Obligatory frame attributes:

Optional frame attributes:

14. Control

The term 'control' relates in this context to a certain type of predicates (verbs of control) and two correferential expressions, a 'controller' and a 'controllee'. In VALLEX 1.0, control is captured in the data only in the situation where a verb has an infinitive modifier (regardless of its functor). Then the controllee is an element that would be a 'subject' of the infinitive (which is structurally excluded on the surface), and controller is the co-indexed expression. In VALLEX 1.0, the type of control is stored in the frame attribute 'control' as follows:

Examples: Note on terminology: in English literature the terms 'equi verbs' and 'raising verbs' are used in a similar context.

15. Class

Some frames are assigned semantic classes like 'motion', 'exchange', 'communication', 'perception', etc. However, we admit that this classification is tentative and should be understood merely as an intuitive grouping of frames, rather than a properly defined ontology.

The motivation for introducing such semantic classification in VALLEX 1.0 was the fact that it simplifies systematic checking of consistency and allows for making more general observations about the data.

16. Aspect, Aspectual Counterparts

Perfective verbs (in VALLEX 1.0 marked as 'pf.' for short) and imperfective verbs (marked as 'impf.') are distinguished between in Czech; this characteristic is called aspect. In VALLEX 1.0, the value of aspect is attached to each word entry as a whole (i.e., it is the same for all its frames and it is shared by the lemma variants, if any).

Some verbs (i.e. informovat, charakterizovat) can be used in different contexts either as perfective or as imperfective (obouvidová slovesa, 'biasp.' for short).

Within imperfective verbs, there is a subclass of of iterative verbs (iter.). Czech iterative verbs are derived more or less in a regular way by affixes such as -va- or -iva-, and express extended and repetitive actions (e.g. čítávat, chodívat). In VALLEX 1.0, iterative verbs containing double affix -va- (e.g. chodívávat) are completely disregarded, whereas the remaining iterative verbs occur as aspectual counterparts in frame entries of the corresponding non-iterative verbs (but have no own word entries, still).

A verb in its particular meaning can have aspectual counterpart(s) - a verb the meaning of which is almost the same except for the difference in aspect (that is why the counterparts constitute a single lexical unit on the tectogrammatical level of FGD; however, each of them has its own word entry in VALLEX 1.0, because they have different morphemic forms). The aspectual counterpart(s) need not be the same for all the meanings of the given verb, e.g., odpovědět is a counterpart of odpovídat - to answer, but not of odpovídat - to correspond. Therefore the aspectual counterparts (if any) are listed in frame attribute 'asp. counterparts' in VALLEX 1.0. Moreover, for perfective or imperfective counterparts, not only the lemmas are specified within the list, but (more specifically) also the frame numbers of the counterpart frames (which is of course not the case for the iterative counterparts, for they have no word entries of their own as stated above).
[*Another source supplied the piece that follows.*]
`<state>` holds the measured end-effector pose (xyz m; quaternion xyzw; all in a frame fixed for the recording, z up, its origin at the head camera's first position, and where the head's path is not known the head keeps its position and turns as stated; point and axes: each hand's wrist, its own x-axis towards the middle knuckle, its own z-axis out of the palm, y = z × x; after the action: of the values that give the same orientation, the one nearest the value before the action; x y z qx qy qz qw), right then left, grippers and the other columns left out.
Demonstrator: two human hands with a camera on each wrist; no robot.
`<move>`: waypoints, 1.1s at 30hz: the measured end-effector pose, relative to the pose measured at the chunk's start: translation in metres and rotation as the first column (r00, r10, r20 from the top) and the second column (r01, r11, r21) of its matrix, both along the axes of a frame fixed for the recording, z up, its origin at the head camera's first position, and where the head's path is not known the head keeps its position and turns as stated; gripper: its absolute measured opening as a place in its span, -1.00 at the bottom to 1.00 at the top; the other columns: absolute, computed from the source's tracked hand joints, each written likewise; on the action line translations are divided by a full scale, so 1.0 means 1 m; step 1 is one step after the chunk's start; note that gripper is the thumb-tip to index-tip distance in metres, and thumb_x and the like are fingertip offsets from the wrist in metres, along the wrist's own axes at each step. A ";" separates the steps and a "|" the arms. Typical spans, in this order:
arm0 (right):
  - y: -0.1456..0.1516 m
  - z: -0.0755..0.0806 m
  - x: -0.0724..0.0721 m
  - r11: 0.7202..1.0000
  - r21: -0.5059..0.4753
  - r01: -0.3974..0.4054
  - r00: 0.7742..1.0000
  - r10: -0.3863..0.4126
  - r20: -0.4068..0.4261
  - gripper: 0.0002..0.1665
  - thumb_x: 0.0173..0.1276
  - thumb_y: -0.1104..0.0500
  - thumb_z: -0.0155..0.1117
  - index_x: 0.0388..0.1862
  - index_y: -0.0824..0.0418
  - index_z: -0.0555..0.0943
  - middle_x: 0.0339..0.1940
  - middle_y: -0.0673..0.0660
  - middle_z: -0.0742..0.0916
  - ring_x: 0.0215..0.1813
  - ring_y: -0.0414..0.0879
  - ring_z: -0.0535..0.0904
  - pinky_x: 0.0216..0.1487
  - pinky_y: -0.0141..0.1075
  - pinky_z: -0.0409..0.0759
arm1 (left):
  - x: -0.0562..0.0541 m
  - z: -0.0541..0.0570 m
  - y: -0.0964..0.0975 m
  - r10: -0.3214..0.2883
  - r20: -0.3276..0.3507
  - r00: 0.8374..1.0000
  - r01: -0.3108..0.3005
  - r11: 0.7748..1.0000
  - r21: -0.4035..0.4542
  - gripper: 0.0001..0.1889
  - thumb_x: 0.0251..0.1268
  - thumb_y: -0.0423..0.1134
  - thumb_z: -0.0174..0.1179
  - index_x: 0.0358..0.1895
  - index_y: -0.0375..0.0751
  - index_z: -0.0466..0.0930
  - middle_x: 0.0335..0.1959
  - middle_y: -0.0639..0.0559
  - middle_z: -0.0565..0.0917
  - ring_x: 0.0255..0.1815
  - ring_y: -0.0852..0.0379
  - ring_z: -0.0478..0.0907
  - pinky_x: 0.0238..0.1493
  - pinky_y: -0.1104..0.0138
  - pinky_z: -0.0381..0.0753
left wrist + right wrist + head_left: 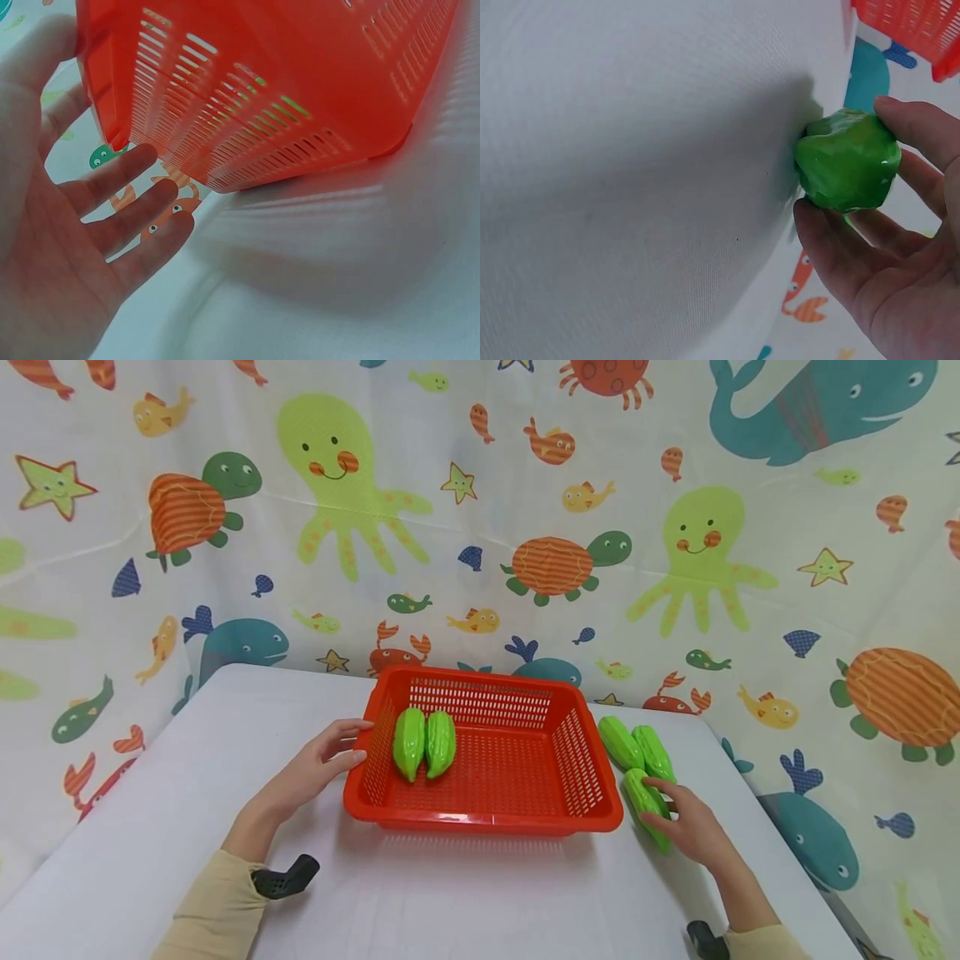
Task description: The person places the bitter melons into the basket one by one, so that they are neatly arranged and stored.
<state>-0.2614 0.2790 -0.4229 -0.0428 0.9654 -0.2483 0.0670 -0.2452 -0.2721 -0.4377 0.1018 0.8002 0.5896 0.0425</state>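
spanning the upper frame, a curtain [450, 560] printed with sea animals hangs behind a white table [487, 893]. at the middle of the frame sits a red slotted basket [480, 819]; it could skid or twist if its right side were bumped, since the left hand [318, 768] seems to steady only the opposite rim, and lightly. that hand reaches in from the lower left, palm turned toward the basket, fingers spread, thumb at the rim; whether it presses, i cannot tell. the right hand [690, 827] comes from the lower right, thumb and fingers curved round the nearest gourd [641, 797] and pinching its sides. this glossy green gourd, right of the basket, might slip or roll if the pinch is loose or off-centre, and could nudge two others just beyond it, a left-hand gourd [619, 742] and a right-hand gourd [656, 752]. inside the basket, at its left end, an outer gourd [409, 743] and an inner gourd [440, 743] lie side by side.
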 end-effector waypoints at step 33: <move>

One frame might have more than one counterpart because of two reasons. Either there are two counterparts with the same aspect (impf. působit and impf. způsobovat for pf. způsobit), or there are two counterparts with different aspects (impf. scházet, pf. sejít, iter. scházívat).

17. Idiomatic frames

When building VALLEX 1.0, we focused mainly on primary or usual meanings of verbs. We also noted many frames corresponding to peripheral usages of verbs, however their coverage in VALLEX is not exhaustive. We call such frames idiomatic and mark them with label 'idiom'. An idiomatic frame is tentatively characterized either by a substantial shift in meaning (with respect to the primary sense), or by a small and strictly limited set of possible lexical values in one of its complementations, or by occurence of another types of irregularity or anomaly.